Problem description – In the listing below, the lines starting with the line with "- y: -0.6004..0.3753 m" and going on through the line with "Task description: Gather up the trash" are to be reproduced exactly, and only those.

Provided material –
==================================================
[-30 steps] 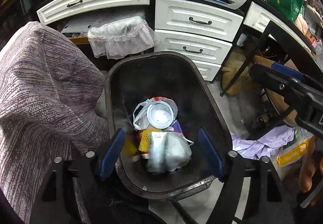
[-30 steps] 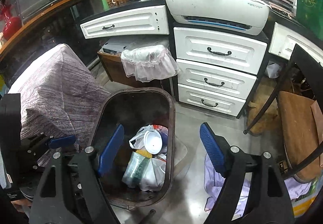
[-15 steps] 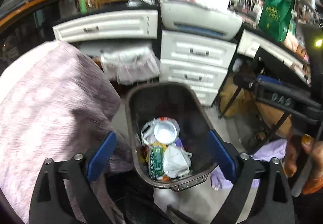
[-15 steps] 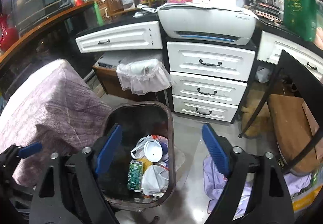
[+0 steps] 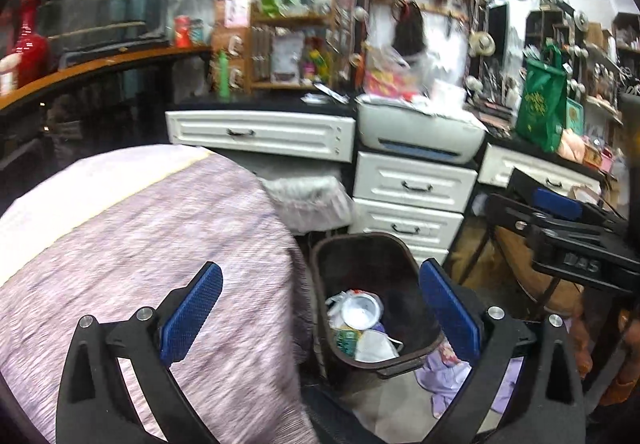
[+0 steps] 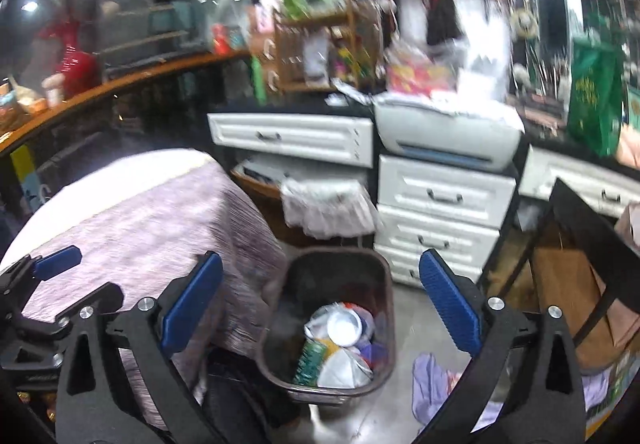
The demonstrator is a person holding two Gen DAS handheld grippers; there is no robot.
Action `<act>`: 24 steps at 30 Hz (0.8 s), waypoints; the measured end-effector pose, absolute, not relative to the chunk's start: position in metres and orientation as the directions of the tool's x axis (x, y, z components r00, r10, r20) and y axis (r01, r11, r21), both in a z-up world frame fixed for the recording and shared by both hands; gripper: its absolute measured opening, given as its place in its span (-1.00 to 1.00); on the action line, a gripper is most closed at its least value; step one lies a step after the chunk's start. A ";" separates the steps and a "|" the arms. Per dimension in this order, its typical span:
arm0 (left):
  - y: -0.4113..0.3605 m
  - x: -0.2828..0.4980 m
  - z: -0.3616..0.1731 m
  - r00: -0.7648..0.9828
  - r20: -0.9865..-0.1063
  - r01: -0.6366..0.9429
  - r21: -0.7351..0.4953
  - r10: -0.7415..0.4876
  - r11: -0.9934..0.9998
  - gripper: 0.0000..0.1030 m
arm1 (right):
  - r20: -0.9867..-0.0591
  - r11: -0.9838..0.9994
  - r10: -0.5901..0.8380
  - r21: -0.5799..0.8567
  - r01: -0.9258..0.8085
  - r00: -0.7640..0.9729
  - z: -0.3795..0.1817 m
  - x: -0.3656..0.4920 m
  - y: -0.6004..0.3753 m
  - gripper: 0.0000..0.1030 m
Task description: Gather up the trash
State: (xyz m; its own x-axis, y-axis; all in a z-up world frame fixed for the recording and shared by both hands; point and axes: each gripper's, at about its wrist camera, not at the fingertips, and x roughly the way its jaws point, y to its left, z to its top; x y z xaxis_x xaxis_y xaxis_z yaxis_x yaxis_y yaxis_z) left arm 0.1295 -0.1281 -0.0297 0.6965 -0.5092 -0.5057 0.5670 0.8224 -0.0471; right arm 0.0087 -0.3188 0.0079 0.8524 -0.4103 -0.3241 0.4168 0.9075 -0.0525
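A dark brown trash bin (image 5: 324, 264) stands on the floor; it also shows in the right wrist view (image 6: 384, 276). Inside lie a white lid (image 5: 362, 311), a green can (image 6: 310, 358), a white mask (image 5: 372, 348) and plastic wrappers. My left gripper (image 5: 320, 318) is open and empty, high above the bin. My right gripper (image 6: 320, 318) is open and empty, also high above the bin. The right gripper shows at the right of the left view (image 5: 560, 219); the left gripper shows at the left of the right view (image 6: 44, 276).
A table with a purple-grey cloth (image 5: 140, 244) stands left of the bin. White drawers (image 5: 412, 199) and a printer (image 5: 420, 131) stand behind it. A lilac cloth (image 6: 432, 384) lies on the floor to the right. A black chair (image 6: 580, 244) stands at right.
Both grippers have risen and pulled back from the bin, which looks smaller and lower now. The can that was dropping lies among the trash. More of the shelves shows.
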 end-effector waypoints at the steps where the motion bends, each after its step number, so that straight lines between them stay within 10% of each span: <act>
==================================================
Exercise result –
  - y: -0.6004..0.3753 m
  - gripper: 0.0000..0.1030 m
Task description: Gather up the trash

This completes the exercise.